Volume 1 Chapter 13 Customising your QUEST/QUEST3D Implimentation
Back to Table of Contents
GSTAT is a multi-functional geometry program within the Cambridge Structural
Database System (CSDS). It will perform:
- Geometrical calculations for complete CSD entries.
- Location of 3D substructural fragments (intramolecular or intermolecular)
within the crystallographic connectivity records of the CSD.
- Geometrical calculations for substructural fragments.
- Statistical and numerical analyses of fragment geometry.
- Output of atomic coordinate data, in a variety of forms, for complete CSD
entries or for substructural fragments.
Fragment location and geometrical calculations are of two types:
- Intramolecular: based on the connectivity of bonded units (residues) in the
crystal chemical unit of each CSD entry.
- Intermolecular: based on the extended connectivity of the complete crystal
structure, constructed using van der Waals radii supplied by the user.
The GSTAT program uses two mandatory input files:
- A subfile of CSD entries in FDAT format. This subfile is generated by the
program QUEST in response to a particular search query.
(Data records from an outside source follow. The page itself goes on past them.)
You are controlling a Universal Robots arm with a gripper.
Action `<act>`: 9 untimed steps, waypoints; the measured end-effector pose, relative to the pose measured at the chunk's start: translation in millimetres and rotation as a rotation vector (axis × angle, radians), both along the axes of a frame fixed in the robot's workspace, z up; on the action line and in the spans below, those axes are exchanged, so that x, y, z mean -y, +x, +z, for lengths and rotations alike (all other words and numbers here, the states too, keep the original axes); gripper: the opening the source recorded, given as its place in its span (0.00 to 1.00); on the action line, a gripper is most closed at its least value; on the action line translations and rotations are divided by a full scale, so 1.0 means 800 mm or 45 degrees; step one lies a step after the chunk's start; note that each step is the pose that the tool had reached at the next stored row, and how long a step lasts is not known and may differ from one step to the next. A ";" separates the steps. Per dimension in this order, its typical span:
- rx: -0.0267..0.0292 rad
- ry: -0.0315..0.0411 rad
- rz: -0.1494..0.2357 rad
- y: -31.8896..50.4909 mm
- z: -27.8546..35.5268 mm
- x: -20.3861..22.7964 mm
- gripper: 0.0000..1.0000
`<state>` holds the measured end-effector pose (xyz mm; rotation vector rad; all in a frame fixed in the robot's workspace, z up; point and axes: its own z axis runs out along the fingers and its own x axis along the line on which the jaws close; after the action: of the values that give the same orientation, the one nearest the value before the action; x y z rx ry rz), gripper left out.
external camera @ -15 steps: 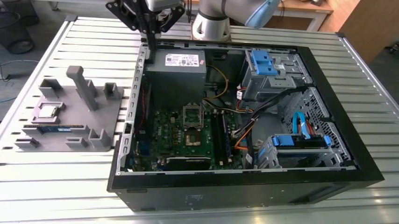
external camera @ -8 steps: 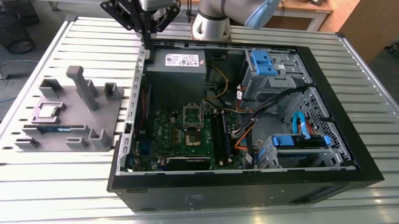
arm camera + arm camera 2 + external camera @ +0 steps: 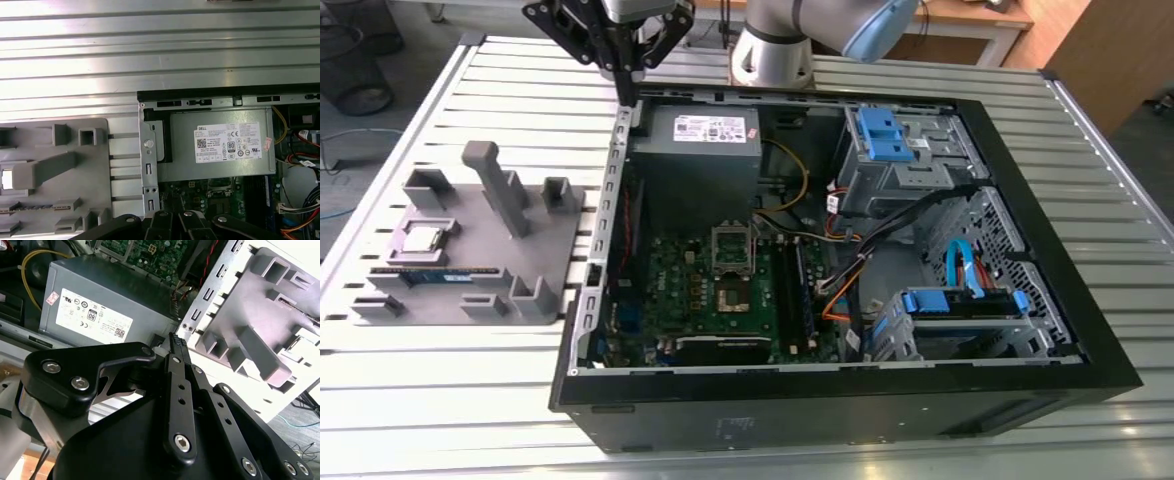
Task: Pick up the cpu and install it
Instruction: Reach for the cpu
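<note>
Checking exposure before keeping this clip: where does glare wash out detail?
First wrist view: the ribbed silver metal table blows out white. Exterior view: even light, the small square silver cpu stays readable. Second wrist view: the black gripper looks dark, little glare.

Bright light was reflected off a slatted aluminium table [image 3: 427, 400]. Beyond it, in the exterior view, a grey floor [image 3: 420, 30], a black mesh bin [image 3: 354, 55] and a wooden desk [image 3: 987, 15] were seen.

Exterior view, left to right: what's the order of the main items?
cpu → tall grey post → gripper → motherboard socket → blue drive bay
</note>
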<state>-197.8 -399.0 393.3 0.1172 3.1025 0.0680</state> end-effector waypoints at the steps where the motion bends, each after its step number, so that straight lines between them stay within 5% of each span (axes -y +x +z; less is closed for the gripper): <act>1: 0.0000 0.0000 0.000 -0.001 0.0000 0.0000 0.11; 9: 0.0000 0.0000 0.000 -0.004 0.0000 0.0000 0.11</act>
<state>-201.4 -398.9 393.3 0.1173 3.1025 0.0681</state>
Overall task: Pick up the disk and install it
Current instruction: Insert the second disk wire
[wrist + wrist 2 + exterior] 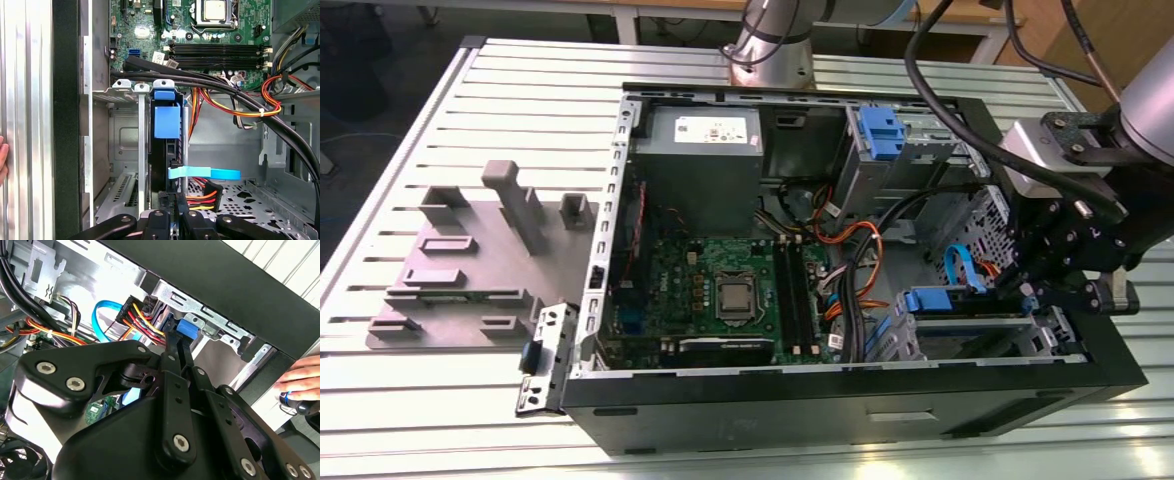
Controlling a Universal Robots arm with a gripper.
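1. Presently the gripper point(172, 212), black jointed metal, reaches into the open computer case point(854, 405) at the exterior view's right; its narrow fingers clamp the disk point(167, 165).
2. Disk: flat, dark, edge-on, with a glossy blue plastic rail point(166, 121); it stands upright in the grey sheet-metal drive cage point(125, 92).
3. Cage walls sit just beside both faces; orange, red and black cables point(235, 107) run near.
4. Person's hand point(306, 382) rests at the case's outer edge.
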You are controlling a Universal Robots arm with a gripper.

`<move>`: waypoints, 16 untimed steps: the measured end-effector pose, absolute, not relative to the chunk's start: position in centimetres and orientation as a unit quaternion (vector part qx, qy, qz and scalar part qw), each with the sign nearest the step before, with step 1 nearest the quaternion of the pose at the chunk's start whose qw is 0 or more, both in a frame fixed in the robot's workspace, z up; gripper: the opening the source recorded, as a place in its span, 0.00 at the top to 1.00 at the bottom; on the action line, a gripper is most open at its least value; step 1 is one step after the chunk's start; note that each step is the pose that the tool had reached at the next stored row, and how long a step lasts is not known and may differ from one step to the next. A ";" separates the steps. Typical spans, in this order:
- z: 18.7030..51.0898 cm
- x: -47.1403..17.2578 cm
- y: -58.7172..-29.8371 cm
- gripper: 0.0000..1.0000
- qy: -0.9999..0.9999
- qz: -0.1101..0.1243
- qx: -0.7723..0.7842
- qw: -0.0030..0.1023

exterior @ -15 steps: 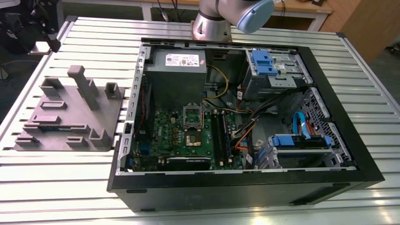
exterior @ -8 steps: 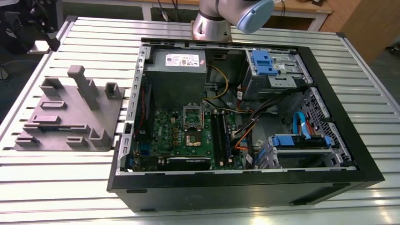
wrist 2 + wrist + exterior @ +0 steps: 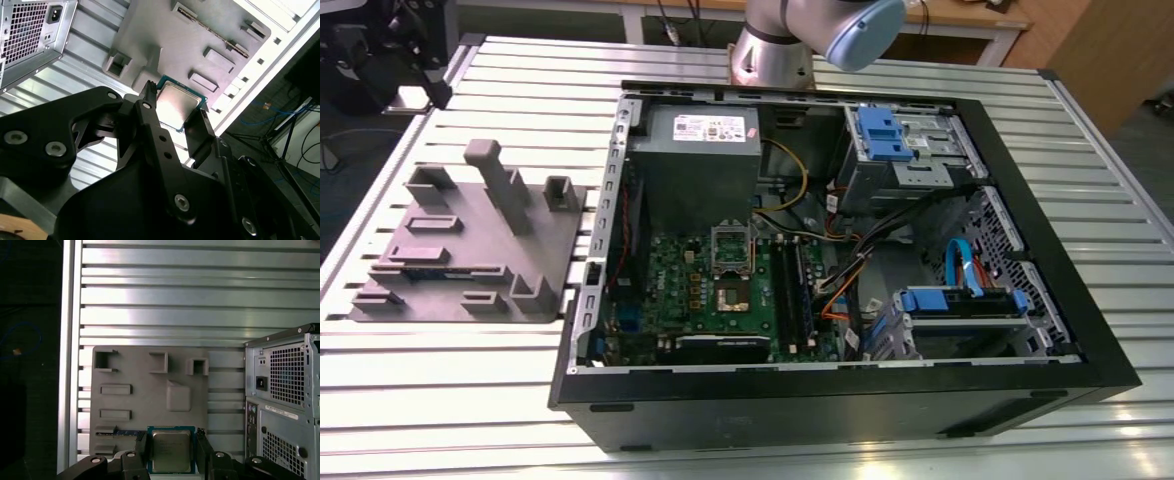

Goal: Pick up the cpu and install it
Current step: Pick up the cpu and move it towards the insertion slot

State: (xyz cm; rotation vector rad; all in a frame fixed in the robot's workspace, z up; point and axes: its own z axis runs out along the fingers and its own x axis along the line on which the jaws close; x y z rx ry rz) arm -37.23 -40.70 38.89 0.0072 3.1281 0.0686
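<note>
- arm [image 3: 781,45]: upper part cut off at the exterior view's edge.
- cpu [image 3: 171,452]: in the first wrist view one edge cut off, flanks masked by gripper [image 3: 171,436] fingers [image 3: 141,446].
- computer case [image 3: 280,395]: partly out of picture.
- grey fixture [image 3: 150,405]: one edge hidden behind cpu.

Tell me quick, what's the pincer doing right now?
Pincer: closed on the chip, with one finger against each side of it.
</note>
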 end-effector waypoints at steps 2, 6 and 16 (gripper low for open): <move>38.9 -37.0 -40.7 0.53 1.000 0.022 0.002 0.006; 38.9 -36.8 -40.7 0.53 1.000 0.022 0.002 0.006; 38.9 -36.7 -40.7 0.53 1.000 0.022 0.002 0.006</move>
- A file containing alphanumeric instructions to control the operation of the
GSTAT program.
The GSTAT program will optionally generate a number of output files, principal
among these are:
- A file of atomic coordinates for use by external modelling software.
- A file of fragment geometry, as defined by the user, for use by external
statistical, numerical or visualization software.
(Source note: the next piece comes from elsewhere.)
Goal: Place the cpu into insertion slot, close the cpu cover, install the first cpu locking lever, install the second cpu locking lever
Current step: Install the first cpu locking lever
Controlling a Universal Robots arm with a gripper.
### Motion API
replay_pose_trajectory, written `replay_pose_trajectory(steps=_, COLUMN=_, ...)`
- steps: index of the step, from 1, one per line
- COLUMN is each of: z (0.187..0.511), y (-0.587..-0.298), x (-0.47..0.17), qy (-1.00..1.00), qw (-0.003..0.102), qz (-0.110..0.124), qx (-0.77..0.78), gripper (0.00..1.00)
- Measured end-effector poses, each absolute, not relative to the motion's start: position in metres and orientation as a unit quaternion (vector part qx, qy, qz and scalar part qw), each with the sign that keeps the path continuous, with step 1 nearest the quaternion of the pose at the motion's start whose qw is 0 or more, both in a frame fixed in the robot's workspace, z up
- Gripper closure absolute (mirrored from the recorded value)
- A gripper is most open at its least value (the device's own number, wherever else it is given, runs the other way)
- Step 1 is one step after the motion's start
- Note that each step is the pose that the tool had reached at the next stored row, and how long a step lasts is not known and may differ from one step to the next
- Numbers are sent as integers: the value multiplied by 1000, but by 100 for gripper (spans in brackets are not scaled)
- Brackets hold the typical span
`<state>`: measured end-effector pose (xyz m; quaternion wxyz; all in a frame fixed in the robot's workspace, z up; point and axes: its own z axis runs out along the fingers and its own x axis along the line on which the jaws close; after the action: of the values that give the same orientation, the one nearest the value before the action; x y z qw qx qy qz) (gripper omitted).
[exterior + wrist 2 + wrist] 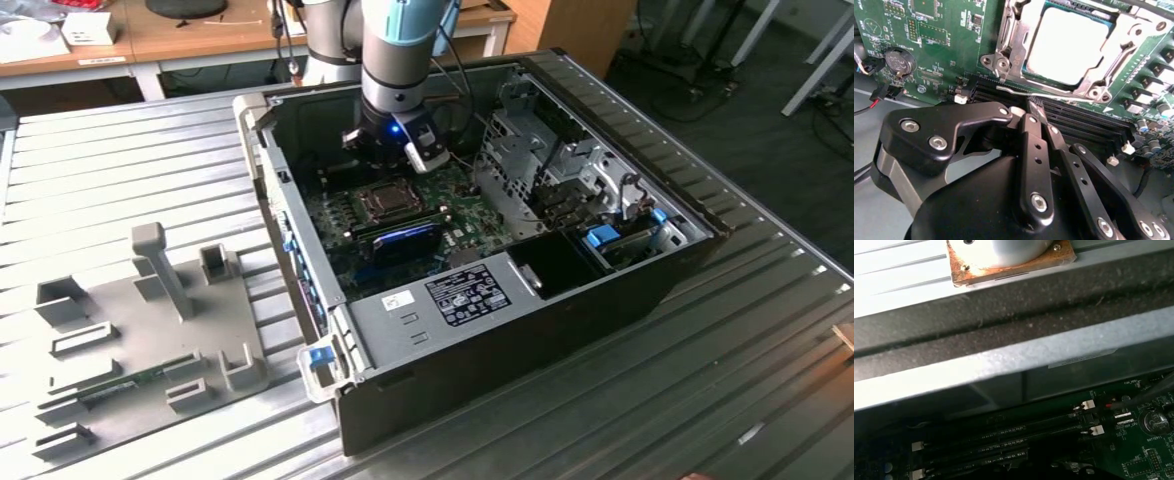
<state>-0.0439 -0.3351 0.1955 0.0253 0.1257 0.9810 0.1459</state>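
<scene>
In the second wrist view the cpu (pixel 1069 45) lies flat in the insertion slot (pixel 999 62), its pale top showing through the cut-out of the silvery cpu cover (pixel 1134 35), which lies down over it. A thin wire locking lever (pixel 1054 95) runs along the slot's edge nearest my gripper (pixel 1035 111). The black fingers are shut together, with their tip just beside this lever and nothing visibly clamped. In the exterior view my gripper (pixel 400 150) hangs inside the open computer case, right above the insertion slot (pixel 387 202).
Long black memory slots (pixel 1094 122) lie between the gripper and the socket, and also show in the first wrist view (pixel 1004 432). A coin battery (pixel 900 61) sits on the green board. The case wall (pixel 1029 355) and the drive cage (pixel 534 150) hem in the arm. A grey fixture plate (pixel 147 330) lies at the exterior view's left.
</scene>
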Motion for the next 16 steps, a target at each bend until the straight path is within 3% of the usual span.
replay_pose_trajectory(steps=16, z=197, y=-326, x=-44, qy=981, qw=25, qz=146, qx=126, gripper=90)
- Files of information generated by one (or more) of the statistical
methodologies contained within GSTAT itself.
The GSTAT program is supplied with both the basic and graphics implementations
of the CSDS. In the former case, GSTAT provides the sole ability to perform 3D
substructure searches.
Within the graphics version, much of the functionality of GSTAT (except the
ability to perform statistical analyses) has been transferred to the upgraded
QUEST3D program. In this Version, the processes of statistical analysis and of
data visualization, are being transferred to a new menu-driven and interactive
program called VISTA.
All releases of GSTAT issued after October 1st 1992 are interfaced to the
graphics Version QUEST3D program via the "Fragment" file generated by
that program. This interface permits GSTAT to take advantage of the improved
precision of 2D/3D substructure searches that is afforded by QUEST3D.
Volume 4 (Chapters 1 - 9) of the CSD System Documentation describe the
functions of GSTAT and the structure of the alphanumeric "Instruction File"
through which these functions are accessed.
A central part of Volume 4 is Chapter 9, which presents a definitive glossary
of GSTAT keywords and qualifiers, arranged in keyword order.
The earlier Chapters 2 through 4 of Volume 4 describe the operation of
individual sections of the program, together with the associated keyword subset
and illustrations of program input and output. Chapters 5 through 8 deal with
miscellaneous background information essential to a full understanding of the
GSTAT program.
The remainder of this introduction presents brief summaries of the
functionality of GSTAT and its mode of operation. The introduction is ordered
according to the Chapter titles of Volume 4. Items in bold upper case font in
Sections 14.2 - 14.4 below are the relevant major GSTAT keywords.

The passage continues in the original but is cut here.